## WORK ORDER:
From the line containing "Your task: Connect" to the last line of the records below, retype every line exactly and output nothing else.

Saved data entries
━━━━━━━━━━━━━━━━━━━━
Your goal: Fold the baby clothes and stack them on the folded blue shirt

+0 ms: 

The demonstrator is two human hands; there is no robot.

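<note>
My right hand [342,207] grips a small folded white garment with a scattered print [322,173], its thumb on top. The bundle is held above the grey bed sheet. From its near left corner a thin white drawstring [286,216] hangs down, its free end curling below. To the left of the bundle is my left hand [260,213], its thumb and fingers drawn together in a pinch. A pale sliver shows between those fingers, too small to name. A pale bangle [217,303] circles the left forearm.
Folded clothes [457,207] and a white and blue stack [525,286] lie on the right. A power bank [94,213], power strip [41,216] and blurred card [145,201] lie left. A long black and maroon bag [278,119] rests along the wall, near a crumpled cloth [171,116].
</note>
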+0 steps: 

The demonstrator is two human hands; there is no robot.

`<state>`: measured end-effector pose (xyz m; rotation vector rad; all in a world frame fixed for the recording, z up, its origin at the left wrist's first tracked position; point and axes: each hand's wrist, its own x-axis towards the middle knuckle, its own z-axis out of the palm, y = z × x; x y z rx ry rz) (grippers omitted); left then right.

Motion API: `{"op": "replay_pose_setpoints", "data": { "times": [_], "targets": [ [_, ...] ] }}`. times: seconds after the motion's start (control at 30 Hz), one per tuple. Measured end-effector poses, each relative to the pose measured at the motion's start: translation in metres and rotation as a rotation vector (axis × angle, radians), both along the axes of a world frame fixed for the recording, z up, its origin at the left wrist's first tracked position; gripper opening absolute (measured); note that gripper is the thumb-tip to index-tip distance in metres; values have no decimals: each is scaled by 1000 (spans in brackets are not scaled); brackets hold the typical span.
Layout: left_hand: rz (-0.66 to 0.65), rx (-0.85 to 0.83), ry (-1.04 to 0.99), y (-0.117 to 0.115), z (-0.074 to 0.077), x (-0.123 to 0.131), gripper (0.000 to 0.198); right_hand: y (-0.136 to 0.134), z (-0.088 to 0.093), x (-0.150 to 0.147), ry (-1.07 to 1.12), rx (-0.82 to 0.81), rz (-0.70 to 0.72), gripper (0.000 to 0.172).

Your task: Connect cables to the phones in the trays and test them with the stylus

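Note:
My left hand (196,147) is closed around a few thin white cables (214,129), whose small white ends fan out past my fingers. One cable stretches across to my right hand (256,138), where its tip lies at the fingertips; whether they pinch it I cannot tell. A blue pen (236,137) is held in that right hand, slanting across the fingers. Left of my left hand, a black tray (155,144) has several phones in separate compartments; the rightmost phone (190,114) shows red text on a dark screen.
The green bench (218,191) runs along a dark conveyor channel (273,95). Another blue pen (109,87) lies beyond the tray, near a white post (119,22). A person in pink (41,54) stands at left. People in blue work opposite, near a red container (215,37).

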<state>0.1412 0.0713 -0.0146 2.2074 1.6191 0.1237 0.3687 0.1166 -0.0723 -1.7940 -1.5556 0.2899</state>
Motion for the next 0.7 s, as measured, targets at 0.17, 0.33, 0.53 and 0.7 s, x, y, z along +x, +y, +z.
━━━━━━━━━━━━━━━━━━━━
## WRITTEN RESPONSE:
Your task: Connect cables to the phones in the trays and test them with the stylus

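Note:
My left hand (196,147) is closed around a few thin white cables (214,129), whose small white ends fan out past my fingers. One cable stretches across to my right hand (256,138), where its tip lies at the fingertips; whether they pinch it I cannot tell. A blue pen (236,137) is held in that right hand, slanting across the fingers. Left of my left hand, a black tray (155,144) has several phones in separate compartments; the rightmost phone (190,114) shows red text on a dark screen.
The green bench (218,191) runs along a dark conveyor channel (273,95). Another blue pen (109,87) lies beyond the tray, near a white post (119,22). A person in pink (41,54) stands at left. People in blue work opposite, near a red container (215,37).
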
<state>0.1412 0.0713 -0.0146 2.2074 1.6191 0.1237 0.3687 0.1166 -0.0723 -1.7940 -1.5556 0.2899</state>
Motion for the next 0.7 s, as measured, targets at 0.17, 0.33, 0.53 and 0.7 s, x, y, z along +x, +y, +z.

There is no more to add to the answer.